**WHAT THE TASK ASKS:**
Among the entries below, count each line holding the word "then". Write only the number.

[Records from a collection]
- - - -

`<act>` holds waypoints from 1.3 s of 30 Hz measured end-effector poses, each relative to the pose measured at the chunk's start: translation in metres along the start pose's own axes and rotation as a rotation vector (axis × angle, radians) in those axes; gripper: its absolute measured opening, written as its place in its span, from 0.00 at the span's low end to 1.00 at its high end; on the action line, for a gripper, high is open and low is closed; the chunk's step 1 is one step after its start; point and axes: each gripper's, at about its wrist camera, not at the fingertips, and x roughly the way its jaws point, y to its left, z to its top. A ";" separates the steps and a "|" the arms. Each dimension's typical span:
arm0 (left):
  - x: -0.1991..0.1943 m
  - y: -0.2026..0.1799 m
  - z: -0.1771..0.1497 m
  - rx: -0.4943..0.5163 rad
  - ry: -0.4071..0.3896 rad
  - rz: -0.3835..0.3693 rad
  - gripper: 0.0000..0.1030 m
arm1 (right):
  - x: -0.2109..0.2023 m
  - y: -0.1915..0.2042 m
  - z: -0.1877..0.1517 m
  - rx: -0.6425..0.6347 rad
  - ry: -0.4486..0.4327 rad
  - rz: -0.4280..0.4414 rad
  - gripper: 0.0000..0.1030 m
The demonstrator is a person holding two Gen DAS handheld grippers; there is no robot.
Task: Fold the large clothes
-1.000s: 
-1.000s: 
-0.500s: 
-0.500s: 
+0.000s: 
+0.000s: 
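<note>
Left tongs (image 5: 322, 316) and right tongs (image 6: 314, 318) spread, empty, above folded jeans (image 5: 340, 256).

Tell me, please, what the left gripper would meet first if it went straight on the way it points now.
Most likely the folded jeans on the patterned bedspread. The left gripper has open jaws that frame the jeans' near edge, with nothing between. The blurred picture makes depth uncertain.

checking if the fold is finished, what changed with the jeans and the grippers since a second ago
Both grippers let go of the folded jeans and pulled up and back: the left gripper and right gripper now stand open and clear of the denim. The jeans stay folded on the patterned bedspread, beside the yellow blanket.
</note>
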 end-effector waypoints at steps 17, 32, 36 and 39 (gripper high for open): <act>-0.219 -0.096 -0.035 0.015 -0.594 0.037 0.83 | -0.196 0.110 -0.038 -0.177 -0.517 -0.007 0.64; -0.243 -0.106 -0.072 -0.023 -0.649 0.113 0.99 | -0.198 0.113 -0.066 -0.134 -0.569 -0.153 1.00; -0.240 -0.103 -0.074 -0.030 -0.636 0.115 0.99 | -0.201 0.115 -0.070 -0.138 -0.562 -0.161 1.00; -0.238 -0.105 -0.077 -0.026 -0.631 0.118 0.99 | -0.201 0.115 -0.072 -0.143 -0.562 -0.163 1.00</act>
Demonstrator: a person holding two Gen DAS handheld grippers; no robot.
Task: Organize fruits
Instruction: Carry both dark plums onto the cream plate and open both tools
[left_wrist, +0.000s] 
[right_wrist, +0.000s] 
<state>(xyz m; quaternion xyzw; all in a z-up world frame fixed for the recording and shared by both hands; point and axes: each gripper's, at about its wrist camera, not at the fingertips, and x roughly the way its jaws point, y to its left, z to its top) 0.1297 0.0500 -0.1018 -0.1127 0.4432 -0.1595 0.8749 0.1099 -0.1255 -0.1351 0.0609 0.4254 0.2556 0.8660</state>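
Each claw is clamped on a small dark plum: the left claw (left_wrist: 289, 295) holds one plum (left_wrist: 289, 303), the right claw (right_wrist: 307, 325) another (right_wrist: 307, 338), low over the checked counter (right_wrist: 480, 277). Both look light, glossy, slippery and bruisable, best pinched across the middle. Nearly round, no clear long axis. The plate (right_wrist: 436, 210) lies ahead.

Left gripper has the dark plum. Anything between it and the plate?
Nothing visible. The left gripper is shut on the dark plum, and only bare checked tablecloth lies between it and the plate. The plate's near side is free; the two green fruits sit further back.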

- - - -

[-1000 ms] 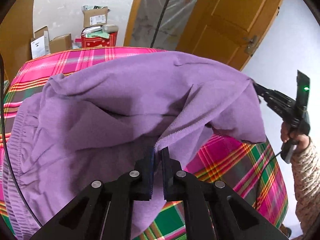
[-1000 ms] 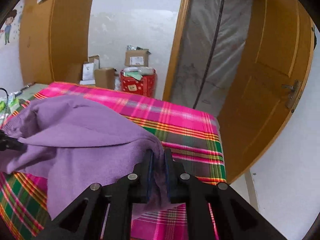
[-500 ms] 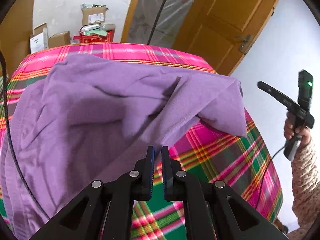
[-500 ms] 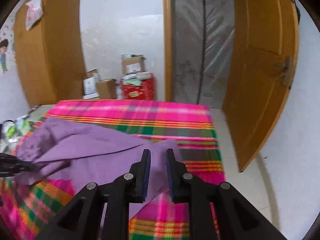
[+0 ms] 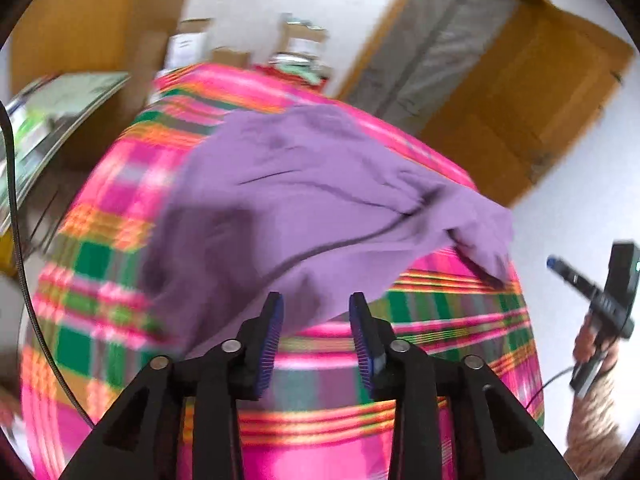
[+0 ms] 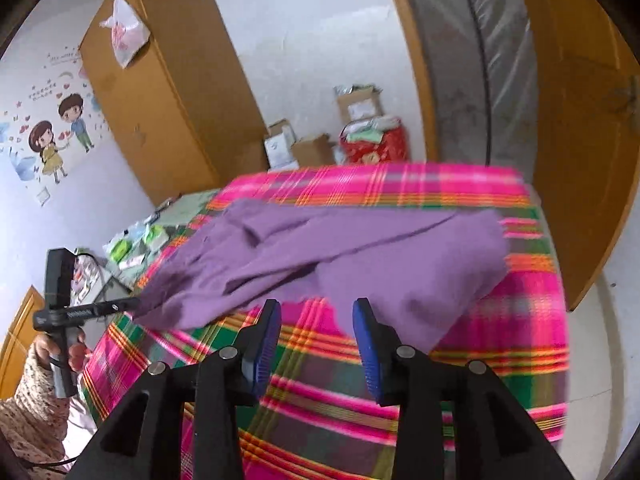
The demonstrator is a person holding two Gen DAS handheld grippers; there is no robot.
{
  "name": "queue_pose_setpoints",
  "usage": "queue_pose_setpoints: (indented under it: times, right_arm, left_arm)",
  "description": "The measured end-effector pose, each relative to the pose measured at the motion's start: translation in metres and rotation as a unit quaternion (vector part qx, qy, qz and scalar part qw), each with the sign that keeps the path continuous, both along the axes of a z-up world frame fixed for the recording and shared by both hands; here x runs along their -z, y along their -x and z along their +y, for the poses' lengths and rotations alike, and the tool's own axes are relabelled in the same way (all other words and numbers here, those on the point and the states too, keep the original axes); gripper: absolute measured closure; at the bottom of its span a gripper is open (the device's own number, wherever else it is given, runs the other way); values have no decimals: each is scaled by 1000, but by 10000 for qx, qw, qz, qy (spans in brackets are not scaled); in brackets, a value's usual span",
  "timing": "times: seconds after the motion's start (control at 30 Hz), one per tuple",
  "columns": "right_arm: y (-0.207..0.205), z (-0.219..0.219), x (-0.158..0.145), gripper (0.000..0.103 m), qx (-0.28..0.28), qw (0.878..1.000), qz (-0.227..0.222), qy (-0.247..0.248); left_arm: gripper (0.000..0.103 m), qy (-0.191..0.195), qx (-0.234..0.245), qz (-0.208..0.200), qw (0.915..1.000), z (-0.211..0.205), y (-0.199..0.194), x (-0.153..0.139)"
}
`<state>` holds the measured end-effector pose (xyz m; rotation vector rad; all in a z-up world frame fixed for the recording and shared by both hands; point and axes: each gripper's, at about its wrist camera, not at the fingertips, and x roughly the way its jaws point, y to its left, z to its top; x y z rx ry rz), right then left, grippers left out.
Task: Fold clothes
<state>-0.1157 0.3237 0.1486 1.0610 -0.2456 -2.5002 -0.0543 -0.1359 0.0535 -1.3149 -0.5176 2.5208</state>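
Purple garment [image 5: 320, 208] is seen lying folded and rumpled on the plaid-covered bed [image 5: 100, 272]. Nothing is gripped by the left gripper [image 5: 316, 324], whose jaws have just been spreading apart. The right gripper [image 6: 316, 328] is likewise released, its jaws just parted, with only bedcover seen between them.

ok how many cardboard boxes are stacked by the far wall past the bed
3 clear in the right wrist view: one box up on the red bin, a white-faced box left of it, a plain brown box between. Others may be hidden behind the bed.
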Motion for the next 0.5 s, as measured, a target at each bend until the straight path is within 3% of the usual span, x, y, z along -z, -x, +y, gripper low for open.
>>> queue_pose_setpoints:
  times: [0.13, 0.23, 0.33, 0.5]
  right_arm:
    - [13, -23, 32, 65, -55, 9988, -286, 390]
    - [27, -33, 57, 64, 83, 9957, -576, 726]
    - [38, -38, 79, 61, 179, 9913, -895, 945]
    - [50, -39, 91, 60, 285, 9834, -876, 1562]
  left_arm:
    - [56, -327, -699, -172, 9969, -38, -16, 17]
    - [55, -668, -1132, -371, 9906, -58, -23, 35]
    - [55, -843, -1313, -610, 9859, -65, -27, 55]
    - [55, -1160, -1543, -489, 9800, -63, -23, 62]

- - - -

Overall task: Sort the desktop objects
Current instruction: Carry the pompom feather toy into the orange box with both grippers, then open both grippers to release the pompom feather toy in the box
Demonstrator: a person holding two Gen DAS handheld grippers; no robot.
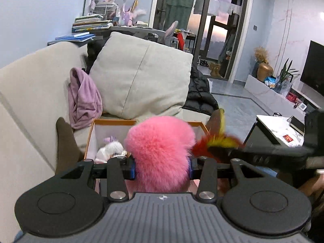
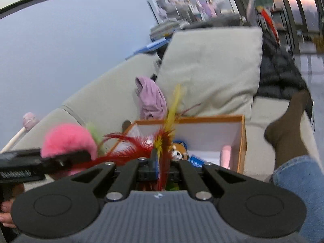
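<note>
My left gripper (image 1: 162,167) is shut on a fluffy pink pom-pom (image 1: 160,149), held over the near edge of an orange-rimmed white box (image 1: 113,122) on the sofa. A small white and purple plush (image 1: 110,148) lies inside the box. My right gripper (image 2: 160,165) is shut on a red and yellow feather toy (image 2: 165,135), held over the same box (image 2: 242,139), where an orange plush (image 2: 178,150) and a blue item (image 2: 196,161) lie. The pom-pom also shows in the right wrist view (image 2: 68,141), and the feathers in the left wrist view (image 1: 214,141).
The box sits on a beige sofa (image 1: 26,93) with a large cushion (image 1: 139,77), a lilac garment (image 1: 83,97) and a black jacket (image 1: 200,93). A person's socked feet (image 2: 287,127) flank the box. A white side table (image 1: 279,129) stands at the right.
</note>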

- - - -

**TASK ANSWER:**
2